The Honorable Armil O. Curran State Representative 210 West Main Street Clarksville, AR 72830-3019
Dear Representative Curran:
This is in response to your request for an opinion on the following question:
Is it lawful for the mayor of a second class city to serve as both mayor and the superintendent of the municipal water works system and to receive compensation for both jobs?
The particular facts surrounding the "superintendent" position must, in my opinion, be considered in order to conclusively answer this question. I will, however, set forth the applicable legal analysis.
If the waterworks system is operated and managed by a waterworks commission as authorized in A.C.A. § 14-234-302 (1987), and the "superintendent" is employed by the commission as authorized in A.C.A. §14-234-306 (1987), it is my opinion that the mayor can in all likelihood serve as superintendent. There would be no statutory or common law incompatibility conflict if the superintendent served as an employee under the authority of the commission. This assumes, however, that the position of "superintendent" is not a municipal office. (See discussion below.) Arkansas Code Annotated § 14-42-107(a) (1987) would, otherwise, prohibit the dual service, as discussed below. This also assumes that the city is acting under the mayor/city council form of government.
If the superintendent position constitutes an "office," it is my opinion that A.C.A. § 14-42-107 (1987) prevents the mayor's appointment to that position. This Code section provides in relevant part as follows:
(a)(2) No alderman or council member shall be appointed to any municipal office, except in cases provided for in this subtitle, during the time for which he may have been elected.

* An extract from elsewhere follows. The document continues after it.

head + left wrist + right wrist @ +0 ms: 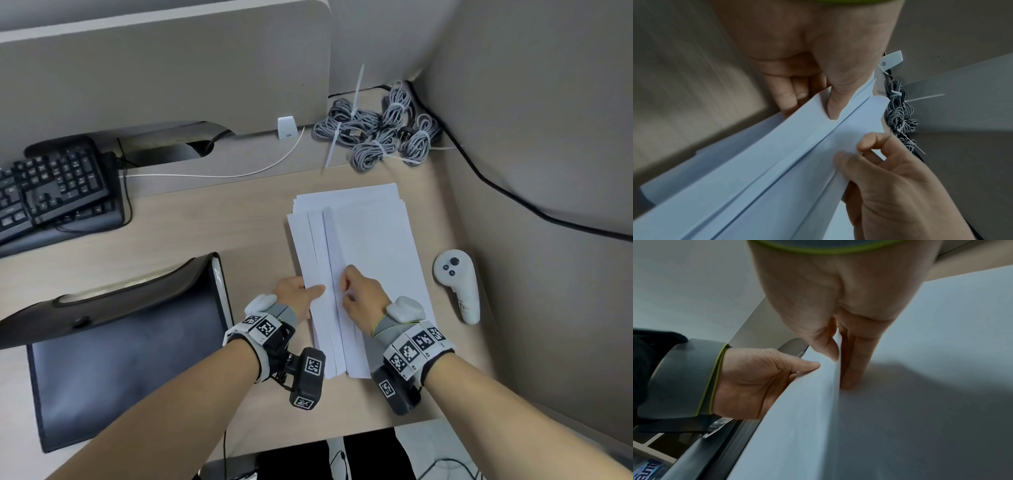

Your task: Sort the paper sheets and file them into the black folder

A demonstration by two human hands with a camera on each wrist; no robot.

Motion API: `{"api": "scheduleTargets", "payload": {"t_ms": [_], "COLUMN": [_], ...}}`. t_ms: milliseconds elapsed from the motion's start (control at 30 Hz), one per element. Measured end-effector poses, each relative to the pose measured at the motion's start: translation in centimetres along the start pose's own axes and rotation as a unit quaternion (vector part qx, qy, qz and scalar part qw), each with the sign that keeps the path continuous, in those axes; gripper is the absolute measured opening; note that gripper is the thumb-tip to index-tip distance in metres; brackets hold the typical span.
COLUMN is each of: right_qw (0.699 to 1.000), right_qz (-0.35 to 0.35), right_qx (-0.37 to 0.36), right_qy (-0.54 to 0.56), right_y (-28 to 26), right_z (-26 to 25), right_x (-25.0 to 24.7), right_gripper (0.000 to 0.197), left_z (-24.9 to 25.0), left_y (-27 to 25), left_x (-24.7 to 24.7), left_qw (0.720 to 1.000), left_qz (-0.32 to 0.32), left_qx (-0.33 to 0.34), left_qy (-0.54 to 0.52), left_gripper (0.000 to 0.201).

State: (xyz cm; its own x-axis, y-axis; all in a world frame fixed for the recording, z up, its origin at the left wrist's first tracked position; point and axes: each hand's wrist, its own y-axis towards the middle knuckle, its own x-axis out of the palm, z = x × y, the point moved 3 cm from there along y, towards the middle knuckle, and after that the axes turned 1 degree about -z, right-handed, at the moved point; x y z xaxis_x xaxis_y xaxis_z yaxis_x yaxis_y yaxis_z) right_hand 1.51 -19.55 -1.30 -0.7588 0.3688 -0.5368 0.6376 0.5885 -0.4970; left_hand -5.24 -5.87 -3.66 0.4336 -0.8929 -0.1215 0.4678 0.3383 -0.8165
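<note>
Near the right edge of the tabletop [239, 219] lies a fanned stack of white paper sheets [370, 240]. Left hand [297, 297] pinches its left edges, thumb on top; right hand [359, 298] pinches one sheet. Black folder [130, 359] lies by the tabletop's left front edge.

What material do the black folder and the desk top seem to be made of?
The black folder: probably plastic or imitation leather, with a smooth, slightly glossy cover that reflects soft light. The desk top: looks like matte wood-grain laminate, pale with fine streaks; real wood cannot be excluded.
</note>
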Motion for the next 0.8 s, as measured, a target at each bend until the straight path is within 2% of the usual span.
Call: {"api": "scheduleTargets", "payload": {"t_ms": [167,267,467,567,667,733,800], "right_qw": [1.0,0.999,1.0,1.0,1.0,1.0,1.0], "right_qz": [0.008,0.02,0.019,0.006,-0.012,-0.016,0.002], "right_qx": [-0.022,-0.022,-0.001,0.011,-0.009,-0.022,-0.015], "right_qy": [0.006,0.018,0.021,0.028,0.001,-0.016,-0.019], "right_y": [0.0,-0.1,-0.4,-0.6,-0.7,-0.8,-0.8], "right_z": [0.4,0.4,0.0,-0.4,-0.8,-0.9,-0.7], "right_x": [0.3,0.5,0.6,0.5,0.4,0.3,0.0], "right_gripper": [0.02,0.007,0.032,0.039,0.027,0.017,0.017], "left_z": [0.5,1.1,1.8,2.0,1.9,1.8,1.6], "left_y": [-0.4,-0.9,-2.0,-2.1,-1.9,-1.9,-1.7], "left_x": [0.0,0.2,0.6,0.6,0.5,0.5,0.5], "left_qw": [1.0,1.0,0.996,0.996,0.995,0.994,0.996], "left_qz": [-0.013,-0.026,-0.049,-0.059,-0.083,-0.1,-0.078], "left_qx": [0.002,0.004,-0.064,-0.059,-0.045,-0.04,-0.033], "left_qy": [0.001,0.011,-0.04,-0.035,-0.03,-0.011,0.005], "left_gripper": [0.006,0.023,0.055,0.063,0.059,0.048,0.035]}}
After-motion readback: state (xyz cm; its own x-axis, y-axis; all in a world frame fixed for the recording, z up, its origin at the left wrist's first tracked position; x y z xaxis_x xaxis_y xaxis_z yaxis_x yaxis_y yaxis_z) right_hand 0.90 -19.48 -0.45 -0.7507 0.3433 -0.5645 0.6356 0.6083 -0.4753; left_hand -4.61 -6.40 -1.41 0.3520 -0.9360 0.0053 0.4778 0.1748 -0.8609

This office has previously opined that § 14-42-107 extends to the mayor of a city of the second class. See Op. Att'y Gen. 88-083. With regard to the characteristics of a public officer, as opposed to a public employee, the Arkansas Supreme Court stated as follows in Martindale v.Honey, 259 Ark. 416, 533 S.W.2d 198 (1976):
A public officer ordinarily exercises some part of the state's sovereign power. His tenure of office, his compensation, and his duties are usually fixed by law. The taking of an oath of office, the receipt of a formal commission, and the giving of a board all indicate that a public office is involved. . . .
259 Ark. at 420-421.
A factual determination would thus be required regarding the position of the superintendent as a municipal office.
Additionally, if in fact this is an office and the mayor held the office of superintendent prior to taking office as mayor, such dual service would likely be prohibited by the common law "incompatibility" doctrine. The "incompatibility" question is whether the discharge of the duties of one office conflict with the duties of the other, to the detriment of the public good. Murphy v. Townsend, 72 Ark. 180, 79 S.W. 782 (1904). The inconsistency making the offices incompatible may arise from one office being subordinate to another, or from the power of one officer to audit the accounts of the other. See Tappan v. Helena Fed. Sav. LoanAss'n., 193 Ark. 1023, 104 S.W.2d 458 (1937). Incompatibility of offices has also been found to exist where the statutory functions and duties require the officer to choose one obligation over another. 63 Am. Jr. 2dPublic Officers and Employees § 78 (1984).
A successful incompatibility argument could, in my opinion, probably be premised upon the mayor's authority with respect to the appointment and removal of department heads. See A.C.A. § 14-42-110 (1987). Again, this would depend, as a factual matter, upon the exact nature of the superintendent position. The mayor's appointive and removal authority would, however, reflect an inherent conflict in the dual service.
The case of Davis v. Doyle, 230 Ark. 421, 323 S.W.2d 202 (1959), also supports the conclusion that a mayor cannot serve in the office of superintendent of the waterworks system. The court in that case determined that a mayor could not act as manager of the municipal waterworks, based upon § 14-42-107 and the inconsistency and incompatibility inherent in the dual service.
It is thus apparent that certain factual determinations must be made in order to conclusively resolve your question. The foregoing will, however, hopefully offer general guidance in addressing the matter.
The foregoing opinion, which I hereby approve, was prepared by Assistant Attorney General Elisabeth A. Walker.